The World Water Council (http://www.worldwatercouncil.org/) has developed three global reference scenarios to facilitate a better understanding of the situation:

Scenario I: Business-as-Usual (BAU)

  • Current water resource management policies continue. Population growth, economic development and technological change remain in line with UN-family predictions.
  • Today's problems: low access to water supply and sanitation; tomorrow's problem: insufficient food production; and the long-term problem: environmental degradation - do not get resolved.
  • The limits of natural and socioeconomic systems are reached by 2025. Increasing scarcity of renewable and accessible water resources and diminishing water quality further narrow the resource base of healthy ecosystems. At best this leads to chronic problems, but catastrophes may trigger regional and even global crises.

Scenario II: Technology, Economics & the Private Sector (TEC)

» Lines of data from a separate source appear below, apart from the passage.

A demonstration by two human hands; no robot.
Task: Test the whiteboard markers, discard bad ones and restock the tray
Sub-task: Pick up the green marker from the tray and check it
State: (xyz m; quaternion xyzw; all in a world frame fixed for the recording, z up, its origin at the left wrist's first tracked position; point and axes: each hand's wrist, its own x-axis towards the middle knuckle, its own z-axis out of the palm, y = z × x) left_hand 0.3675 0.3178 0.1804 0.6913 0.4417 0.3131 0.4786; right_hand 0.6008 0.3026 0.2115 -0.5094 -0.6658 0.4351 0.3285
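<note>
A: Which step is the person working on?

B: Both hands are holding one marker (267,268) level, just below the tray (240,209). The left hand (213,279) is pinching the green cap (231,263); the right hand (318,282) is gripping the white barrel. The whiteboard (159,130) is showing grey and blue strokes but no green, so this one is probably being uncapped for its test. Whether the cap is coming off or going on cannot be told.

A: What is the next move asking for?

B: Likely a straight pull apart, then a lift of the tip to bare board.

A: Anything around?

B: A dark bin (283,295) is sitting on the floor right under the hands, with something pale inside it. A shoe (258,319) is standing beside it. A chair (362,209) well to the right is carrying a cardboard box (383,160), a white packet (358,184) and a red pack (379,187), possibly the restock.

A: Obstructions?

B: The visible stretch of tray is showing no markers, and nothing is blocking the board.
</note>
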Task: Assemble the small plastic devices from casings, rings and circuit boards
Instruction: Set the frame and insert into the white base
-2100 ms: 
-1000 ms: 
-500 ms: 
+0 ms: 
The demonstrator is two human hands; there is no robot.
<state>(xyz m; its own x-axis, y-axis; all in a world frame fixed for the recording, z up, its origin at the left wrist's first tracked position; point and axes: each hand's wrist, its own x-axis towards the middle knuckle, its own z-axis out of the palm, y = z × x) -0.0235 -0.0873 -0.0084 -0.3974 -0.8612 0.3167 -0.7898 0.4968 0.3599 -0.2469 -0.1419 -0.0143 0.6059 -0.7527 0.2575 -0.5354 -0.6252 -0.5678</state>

  • Water is priced and water-rights are made tradable in order to improve equity, efficiency and sustainability.
  • The water sector expands, higher prices lead to increased investments, accelerated R&D and an increasing role for the private sector.
  • Social and ethical debates about use of new technologies are resolved. Biotechnology, information technology, desalination and improved water management increase water productivity. Irrigated areas are expanded, storage is increased, human water use goes up considerably.
  • International institutions remain unchanged; poor countries and poor groups within countries risk being left out of globalization. Absolute poverty decreases but income inequalities grow. The environment suffers.
Scenario III: Values and Lifestyles (VAL)
  • Education is a key pathway to developing sustainable values and lifestyles. Emphasis is on changing institutions and management, nationally and internationally
  • Community-level action drives watershed management, rainwater harvesting and focuses on increasing mean yield levels in irrigated and rainfed areas. Decision-making in the water sector is transparent and involves all stakeholders.
  • Ecological functions are recognized and maintained. Human water use is made sustainable.